(What the exercise asks) Retype the data below exactly; skip every image.

(Provided data)
= Beginning of Section =
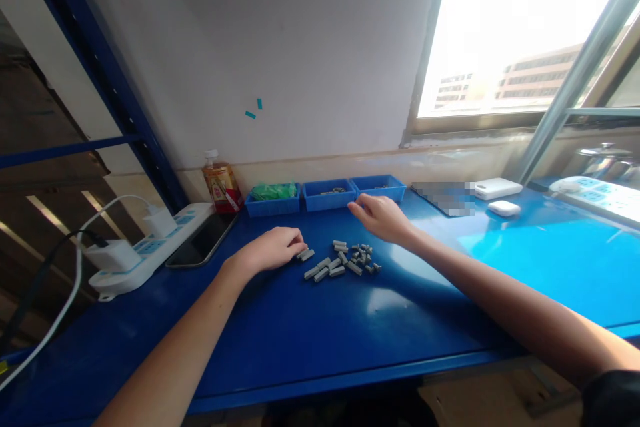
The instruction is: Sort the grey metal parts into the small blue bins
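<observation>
My left hand (274,247) rests low over the blue tabletop, its fingers curled and together. The fingertips are at a pair of short grey metal spacers (307,255) on the left; whether they grip anything is hidden. Right of it lies a loose group of grey hexagonal metal spacers (336,265), and beside them a cluster of small screws (362,253). My right hand (381,215) is raised in front of the right blue bin (384,195), thumb and fingers closed together. What is between them, if anything, is too small to make out.
Along the wall stand a middle bin (327,202) with small metal parts and a left bin (274,208) with green plastic. A drink bottle (223,183), phone (203,240) and power strip (150,247) are left. White cases (504,207) and another power strip (600,197) are right.
</observation>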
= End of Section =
(Answer to the exercise)
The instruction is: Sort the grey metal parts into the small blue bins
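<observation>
My left hand (274,247) rests low over the blue tabletop, its fingers curled and together. The fingertips are at a pair of short grey metal spacers (307,255) on the left; whether they grip anything is hidden. Right of it lies a loose group of grey hexagonal metal spacers (336,265), and beside them a cluster of small screws (362,253). My right hand (381,215) is raised in front of the right blue bin (384,195), thumb and fingers closed together. What is between them, if anything, is too small to make out.
Along the wall stand a middle bin (327,202) with small metal parts and a left bin (274,208) with green plastic. A drink bottle (223,183), phone (203,240) and power strip (150,247) are left. White cases (504,207) and another power strip (600,197) are right.
</observation>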

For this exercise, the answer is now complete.